### Exercise objective
Images are not part of the copy; write out the rest of the data exactly as given.

### Material provided
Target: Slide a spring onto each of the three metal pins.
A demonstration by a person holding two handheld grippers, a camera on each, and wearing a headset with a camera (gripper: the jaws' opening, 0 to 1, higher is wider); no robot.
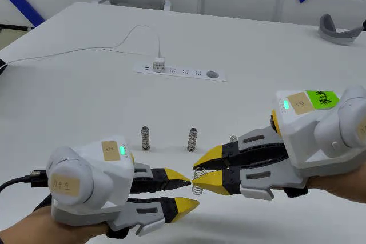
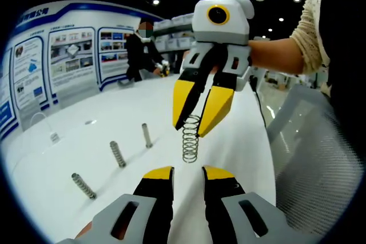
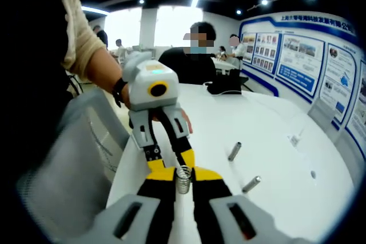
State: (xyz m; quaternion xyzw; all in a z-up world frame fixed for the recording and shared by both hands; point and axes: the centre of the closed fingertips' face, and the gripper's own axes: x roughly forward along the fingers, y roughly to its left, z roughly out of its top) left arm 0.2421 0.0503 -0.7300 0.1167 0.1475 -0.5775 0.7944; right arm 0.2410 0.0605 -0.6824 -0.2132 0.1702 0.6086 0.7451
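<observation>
Near table (image 1: 68, 95) edge, right gripper (image 1: 195, 174) pinching spring (image 2: 190, 144)

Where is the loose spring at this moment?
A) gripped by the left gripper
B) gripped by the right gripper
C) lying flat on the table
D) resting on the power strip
B: the spring hangs pinched between the yellow fingers of the right gripper, while the left gripper faces it with fingers apart, holding nothing.

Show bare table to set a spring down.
Free: table between power strip and pins; wide patch left of the pins, below the cable. Crowded: in front of the pins, where left gripper faces right gripper, holding a spring.
</observation>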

### Task response
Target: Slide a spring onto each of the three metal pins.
A demonstration by a person holding two handheld grippers, a camera on each, and wearing a headset with a camera (gripper: the jaws' opening, 0 to 1, higher is wider); no robot.
State: (xyz m; quaternion xyzw; all in a z-up world frame fixed for the recording and shared by both hands; point and axes: the centre of the closed fingertips' face, and the gripper's own axes: x roughly forward along the fingers, y roughly to its left, z roughly out of its top) left arm 0.2421 0.0503 -0.7300 0.1167 0.1475 -0.5775 0.7944; right arm 0.2410 0.0605 -0.6824 -0.2132 0.1702 0.6086 0.7451
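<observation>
Near table (image 1: 68, 95) edge, right gripper (image 1: 195, 174) pinching spring (image 2: 190, 144)

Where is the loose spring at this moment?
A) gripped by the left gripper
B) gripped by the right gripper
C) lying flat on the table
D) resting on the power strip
B: the spring hangs pinched between the yellow fingers of the right gripper, while the left gripper faces it with fingers apart, holding nothing.

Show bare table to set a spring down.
Free: table between power strip and pins; wide patch left of the pins, below the cable. Crowded: in front of the pins, where left gripper faces right gripper, holding a spring.
</observation>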

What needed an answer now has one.